So when confronted with the choice between bitterness and other less self-destructive methods of coping with hurt, bitterness is always the easy go-to choice, but poetry is a better path.  In poetry you can express the shades of hurt without slamming the source of the bitterness full in the face with angry rhetoric.

Case in point: Yeats and his wry “When YOu Are Old.” Now, you can interpret this as an ode to love sustained- some folks see the woman in the poem as reflecting on a love that she had and is now nostalgic for it.  I see it as a “too bad” moment for this old woman.  She’s old and tired, and the one man who saw and loved the pilgrim soul  in her she has pushed away.  And he states that she should bend low to the fire and murmur sadly how love has fled.  I like that.
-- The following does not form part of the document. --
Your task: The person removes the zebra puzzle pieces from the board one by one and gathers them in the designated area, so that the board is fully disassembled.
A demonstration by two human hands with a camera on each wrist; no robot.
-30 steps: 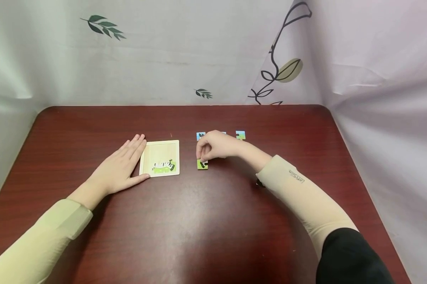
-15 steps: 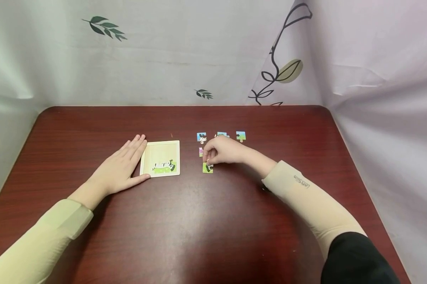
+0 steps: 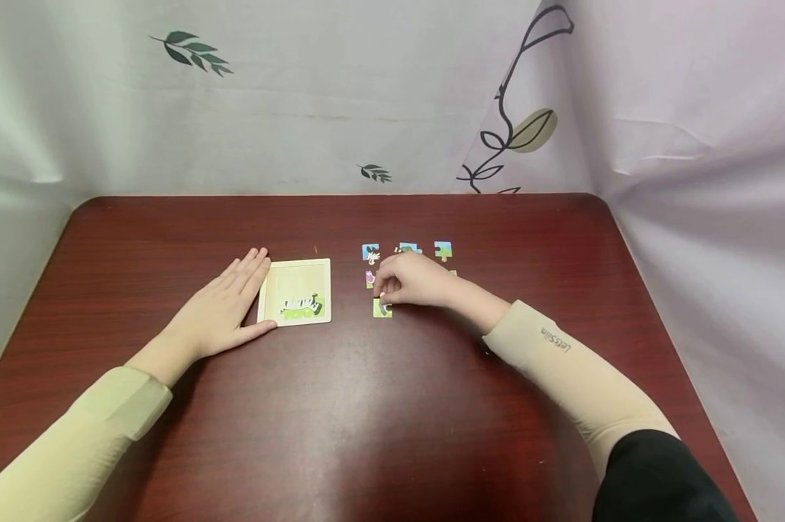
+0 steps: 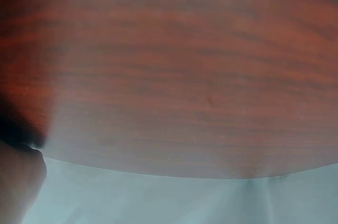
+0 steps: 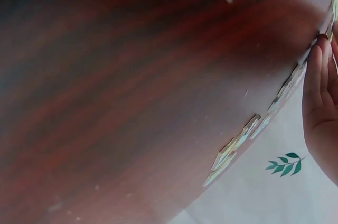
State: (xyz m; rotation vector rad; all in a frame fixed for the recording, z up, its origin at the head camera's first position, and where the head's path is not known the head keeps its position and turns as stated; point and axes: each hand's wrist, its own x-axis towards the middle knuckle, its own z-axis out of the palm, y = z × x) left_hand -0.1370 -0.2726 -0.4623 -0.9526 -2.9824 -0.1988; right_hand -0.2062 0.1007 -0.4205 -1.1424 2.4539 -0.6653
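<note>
My left hand (image 3: 217,312) lies flat on the table, fingers straight, against the left edge of a square wooden puzzle tray (image 3: 327,290). In the tray's lower right, joined pieces show a striped zebra body (image 3: 301,305) on green. To the right of the tray, my right hand (image 3: 413,279) pinches the upper edge of a green puzzle piece (image 3: 383,310) with a black-and-white pattern, at the table surface. The right wrist view shows that hand (image 5: 322,92) at its right edge. The left wrist view shows mostly bare table.
Behind my right hand lie a blue piece with a zebra part (image 3: 370,251), a blue piece (image 3: 409,247) and a blue-green piece (image 3: 443,250). A piece with pink (image 3: 369,278) is partly covered by the fingers. A pale curtain (image 3: 288,109) surrounds the brown table (image 3: 288,420).
My right hand has moved slightly right and nearer, with the green puzzle piece shifting along, then stayed almost still. More pieces behind it are uncovered. The left hand and tray have stayed put.
</note>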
It’s true.  When you have love you should hold onto it, not give it up for those fleeting moments where “many loved you with loves both false and true.”  Those moments are fleeting at best.  Love that is true should be held onto, nurtured.  So Yeats had it right.  If you are stupid enough to pass up the best thing, then you’ll regret it, maybe not now, but at some point.  I guess if we weren’t fools then there’d be no need of poetry.

When You Are Old

By William Butler Yeats

When you are old and grey and full of sleep,
And nodding by the fire, take down this book,
And slowly read, and dream of the soft look
Your eyes had once, and of their shadows deep;
How many loved your moments of glad grace,
And loved your beauty with love false or true,
But one man loved the pilgrim soul in you,
And loved the sorrows of your changing face;
And bending down beside the glowing bars,
Murmur, a little sadly, how Love fled
And paced upon the mountains overhead
And hid his face amid a crowd of stars.